Personal information
- Born: 26 June 2004 (age 22)

Sport
- Sport: Athletics
- Event: Sprint
- Club: 1. MVP 2. Swept

Medal record
Women's athletics
Representing Jamaica
World Relays
| Silver medal – second place | 2025 Guangzhou | Mixed relay |
World U20 Championships
| Gold medal – first place | 2021 Nairobi | 4×100 m relay |
| Gold medal – first place | 2022 Cali | 4×100 m relay |
| Silver medal – second place | 2022 Cali | 100 m |
Junior Pan American Games
| Gold medal – first place | 2025 Asunción | 4×100 m relay |
CARIFTA Games Junior (U20)
| Gold medal – first place | 2022 Kingston | Long jump |
| Gold medal – first place | 2022 Kingston | 4x100m relay |

= Serena Cole =

Jamaican sprinter

Serena Cole (born 26 June 2004) is a Jamaican sprinter. A multiple-time medalist at the World Athletics U20 Championships, she was a member of the Jamaican women's 4 x 100 metres relay team that ran world U20 records in 2021 and 2022. Cole made her senior international debut for Jamaica at the 2025 World Athletics Relays, winning a silver medal in the mixed 4 x 100 metres relay.

==Early life==
She attended Edwin Allen High School in Clarendon, Jamaica.

==Career==
 She was a member of the Jamaican women's 4 x 100 metres relay team that ran a new world U20 record of 42.94 at the 2021 World Athletics U20 Championships in Nairobi.

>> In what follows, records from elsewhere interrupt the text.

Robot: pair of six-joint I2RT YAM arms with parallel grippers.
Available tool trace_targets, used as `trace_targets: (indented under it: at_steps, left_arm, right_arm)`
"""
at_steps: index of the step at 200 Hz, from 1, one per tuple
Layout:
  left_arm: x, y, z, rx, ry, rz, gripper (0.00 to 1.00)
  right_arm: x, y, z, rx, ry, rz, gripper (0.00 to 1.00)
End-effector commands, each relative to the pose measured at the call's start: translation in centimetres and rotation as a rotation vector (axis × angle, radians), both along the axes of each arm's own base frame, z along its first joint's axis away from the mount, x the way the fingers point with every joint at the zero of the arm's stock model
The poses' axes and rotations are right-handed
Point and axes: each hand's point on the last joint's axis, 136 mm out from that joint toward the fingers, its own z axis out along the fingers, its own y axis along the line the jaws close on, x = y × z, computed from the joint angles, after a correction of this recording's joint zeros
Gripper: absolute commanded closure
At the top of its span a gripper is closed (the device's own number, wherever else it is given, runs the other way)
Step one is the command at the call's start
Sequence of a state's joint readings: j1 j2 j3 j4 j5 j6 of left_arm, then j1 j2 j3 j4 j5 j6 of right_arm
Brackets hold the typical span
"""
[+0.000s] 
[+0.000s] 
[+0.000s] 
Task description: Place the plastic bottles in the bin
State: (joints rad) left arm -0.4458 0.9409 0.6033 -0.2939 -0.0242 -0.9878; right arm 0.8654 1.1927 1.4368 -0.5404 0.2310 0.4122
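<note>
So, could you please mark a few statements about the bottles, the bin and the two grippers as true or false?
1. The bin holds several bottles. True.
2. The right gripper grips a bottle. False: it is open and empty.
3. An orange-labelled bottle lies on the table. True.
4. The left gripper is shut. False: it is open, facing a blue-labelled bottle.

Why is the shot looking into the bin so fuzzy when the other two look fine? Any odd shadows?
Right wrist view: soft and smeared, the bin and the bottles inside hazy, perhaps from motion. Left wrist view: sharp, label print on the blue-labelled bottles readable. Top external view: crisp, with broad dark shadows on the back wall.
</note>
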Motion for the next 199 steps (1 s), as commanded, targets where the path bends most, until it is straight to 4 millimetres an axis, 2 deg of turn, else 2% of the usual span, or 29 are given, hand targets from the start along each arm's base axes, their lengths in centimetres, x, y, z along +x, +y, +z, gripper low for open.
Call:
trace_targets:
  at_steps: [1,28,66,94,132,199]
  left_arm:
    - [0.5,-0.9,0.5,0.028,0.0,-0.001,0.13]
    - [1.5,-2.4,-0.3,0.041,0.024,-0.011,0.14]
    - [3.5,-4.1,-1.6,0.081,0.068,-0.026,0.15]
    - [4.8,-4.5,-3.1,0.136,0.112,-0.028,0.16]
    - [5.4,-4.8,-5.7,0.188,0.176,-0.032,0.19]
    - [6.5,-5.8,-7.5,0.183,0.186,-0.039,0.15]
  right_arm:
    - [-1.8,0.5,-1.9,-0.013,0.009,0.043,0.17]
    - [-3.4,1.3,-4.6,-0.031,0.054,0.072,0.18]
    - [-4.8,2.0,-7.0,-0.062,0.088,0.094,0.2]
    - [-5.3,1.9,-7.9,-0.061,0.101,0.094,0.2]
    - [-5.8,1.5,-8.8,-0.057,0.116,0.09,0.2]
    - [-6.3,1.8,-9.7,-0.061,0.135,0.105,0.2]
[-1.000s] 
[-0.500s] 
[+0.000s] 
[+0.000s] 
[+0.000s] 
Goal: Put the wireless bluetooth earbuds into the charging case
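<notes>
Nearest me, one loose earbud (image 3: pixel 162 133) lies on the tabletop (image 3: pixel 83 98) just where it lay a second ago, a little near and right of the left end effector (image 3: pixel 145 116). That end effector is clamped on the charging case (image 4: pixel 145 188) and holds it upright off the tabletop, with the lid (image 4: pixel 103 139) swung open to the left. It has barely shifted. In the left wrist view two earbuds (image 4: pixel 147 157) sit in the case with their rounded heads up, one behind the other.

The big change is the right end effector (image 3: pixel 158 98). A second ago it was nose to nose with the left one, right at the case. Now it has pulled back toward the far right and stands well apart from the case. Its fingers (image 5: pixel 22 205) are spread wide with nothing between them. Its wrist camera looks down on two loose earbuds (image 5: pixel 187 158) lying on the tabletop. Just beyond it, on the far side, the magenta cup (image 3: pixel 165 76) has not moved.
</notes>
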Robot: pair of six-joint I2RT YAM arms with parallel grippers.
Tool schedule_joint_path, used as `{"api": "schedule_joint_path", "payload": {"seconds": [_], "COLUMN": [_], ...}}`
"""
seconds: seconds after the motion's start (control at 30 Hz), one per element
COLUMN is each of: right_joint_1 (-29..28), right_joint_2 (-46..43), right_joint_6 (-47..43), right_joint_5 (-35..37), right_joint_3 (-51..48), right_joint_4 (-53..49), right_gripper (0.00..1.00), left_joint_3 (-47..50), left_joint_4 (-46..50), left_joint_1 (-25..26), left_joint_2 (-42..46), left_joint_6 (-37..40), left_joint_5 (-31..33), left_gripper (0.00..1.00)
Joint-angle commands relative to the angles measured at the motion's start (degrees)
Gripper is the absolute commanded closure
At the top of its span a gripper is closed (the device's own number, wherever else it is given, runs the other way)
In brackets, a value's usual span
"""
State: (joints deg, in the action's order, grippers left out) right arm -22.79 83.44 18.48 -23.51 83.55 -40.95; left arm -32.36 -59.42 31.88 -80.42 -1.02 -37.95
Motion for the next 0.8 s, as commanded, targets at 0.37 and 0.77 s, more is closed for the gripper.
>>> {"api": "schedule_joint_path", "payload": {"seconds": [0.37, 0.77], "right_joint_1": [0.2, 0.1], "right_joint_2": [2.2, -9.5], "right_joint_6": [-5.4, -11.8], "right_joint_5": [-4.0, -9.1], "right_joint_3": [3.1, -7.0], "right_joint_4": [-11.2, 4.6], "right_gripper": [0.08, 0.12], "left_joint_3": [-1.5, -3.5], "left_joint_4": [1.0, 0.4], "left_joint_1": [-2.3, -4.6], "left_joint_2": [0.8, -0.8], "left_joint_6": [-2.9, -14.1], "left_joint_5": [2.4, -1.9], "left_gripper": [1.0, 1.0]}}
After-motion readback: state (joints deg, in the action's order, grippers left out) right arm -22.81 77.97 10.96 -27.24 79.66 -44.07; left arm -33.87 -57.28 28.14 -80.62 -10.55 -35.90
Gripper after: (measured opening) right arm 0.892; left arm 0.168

She was a member of the Jamaican team which won the 4 x 100 metre relay at the 2022 CARIFTA Games with a time of 42.58 to break the under-20 world record, however, the time wasn't ratified due to JADCO personnel failing to test all four members of the team. She also won the long jump title at the championships.

She was a silver medalist in the 100 metres behind compatriot Tina Clayton in the 100 metre at the 2022 World Athletics U20 Championships. She then teamed up with Clayton, Kerrica Hill and Tia Clayton to win gold in the 4 x 100 metres at the championships, and broke the world U20 record with 42.59 s to win gold.

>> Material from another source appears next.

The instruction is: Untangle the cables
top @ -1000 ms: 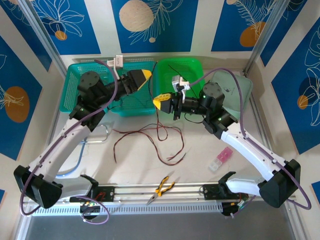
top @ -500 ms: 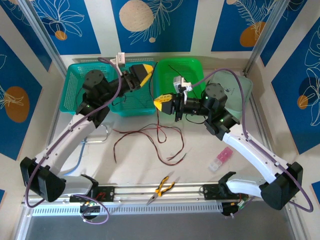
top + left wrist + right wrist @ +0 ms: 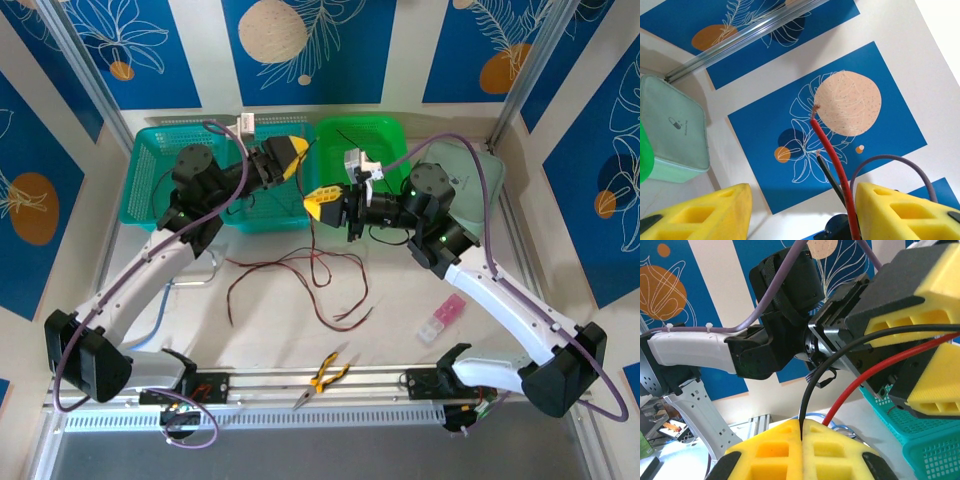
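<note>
The cables [image 3: 310, 268] lie in a loose red and dark tangle on the table's middle, with strands rising to both grippers. My right gripper [image 3: 318, 198] is shut on the black cable [image 3: 812, 375], which enters the seam of its yellow fingers [image 3: 840, 450]; the red cable [image 3: 860, 382] passes just beside them. My left gripper [image 3: 293, 153] hovers over the teal basket's right end with its jaws apart. In the left wrist view, the red cable [image 3: 832, 150] and black cable [image 3: 829, 175] stand up between its fingers [image 3: 900, 210], close to the right one.
A teal basket [image 3: 160, 170] and a green basket [image 3: 378, 135] stand at the back, with a mint case [image 3: 470, 170] to their right. Yellow-handled pliers [image 3: 325, 375] lie at the near edge, a pink pill box [image 3: 442, 318] at right, and a light-blue tube [image 3: 150, 320] at left.
The left arm has shifted back and to the right, carrying its gripper slightly farther over the basket, and its jaws have narrowed a little. The right gripper has stayed put.
</note>
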Controlling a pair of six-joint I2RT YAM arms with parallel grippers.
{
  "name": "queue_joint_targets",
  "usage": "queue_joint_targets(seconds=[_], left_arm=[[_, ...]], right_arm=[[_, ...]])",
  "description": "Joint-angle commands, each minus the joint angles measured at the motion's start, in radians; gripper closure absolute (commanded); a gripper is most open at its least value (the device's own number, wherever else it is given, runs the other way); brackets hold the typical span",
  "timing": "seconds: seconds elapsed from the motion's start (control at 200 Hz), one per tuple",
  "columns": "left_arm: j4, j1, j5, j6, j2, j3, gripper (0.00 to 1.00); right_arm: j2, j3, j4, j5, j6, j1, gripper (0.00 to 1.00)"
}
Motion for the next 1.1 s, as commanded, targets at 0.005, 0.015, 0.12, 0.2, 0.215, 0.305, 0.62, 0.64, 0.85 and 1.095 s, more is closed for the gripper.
queue_joint_targets(seconds=[0.005,0.015,0.12,0.2,0.215,0.305,0.62,0.64,0.85,1.095], left_arm=[[0.048,0.002,0.01,-0.006,-0.018,-0.006,0.37],[0.048,0.002,0.008,-0.006,-0.019,-0.007,0.36],[0.05,0.002,-0.001,-0.005,-0.02,-0.012,0.34],[0.056,0.002,-0.004,-0.009,-0.019,-0.015,0.34],[0.057,0.002,-0.004,-0.009,-0.018,-0.015,0.34],[0.057,0.002,-0.013,-0.011,-0.019,-0.023,0.33],[0.081,0.004,-0.026,-0.017,-0.009,-0.038,0.35],[0.08,0.004,-0.026,-0.016,-0.009,-0.038,0.37],[0.077,0.002,-0.022,-0.016,-0.017,-0.041,0.66],[0.005,0.004,-0.041,0.032,-0.047,-0.024,0.94]], right_arm=[[0.003,0.038,0.01,-0.016,-0.001,0.007,1.0],[0.003,0.038,0.01,-0.017,0.0,0.008,1.0],[-0.005,0.037,0.007,-0.013,-0.002,0.008,1.0],[-0.013,0.032,0.005,-0.008,-0.004,0.007,1.0],[-0.016,0.031,0.004,-0.007,-0.005,0.007,1.0],[-0.026,0.026,0.005,-0.001,-0.007,0.007,1.0],[-0.061,0.006,-0.015,0.012,-0.014,0.006,1.0],[-0.061,0.004,-0.015,0.014,-0.014,0.006,1.0],[-0.051,-0.002,-0.007,0.028,-0.011,0.0,1.0],[-0.052,-0.011,0.0,0.064,-0.016,-0.005,1.0]])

She won the U20 100m at the Jamaican Carifa Games Trials in March however she missed the Games due to a hamstring injury. In 2023, she signed a shoe contract with Nike and joined the MVP Track Club under coach Stephen Francis.

She was a silver medalist at the inaugural mixed 4 x 100 metres relay with the Jamaican team at the 2025 World Athletics Relays in China, running the final alongside Krystal Sloley, Bryan Levell, and Javari Thomas.

Cole ran a personal best 7.14 seconds for the 60 metres (+1.4) at the 2026 Gibson McCook Relays in Kingston.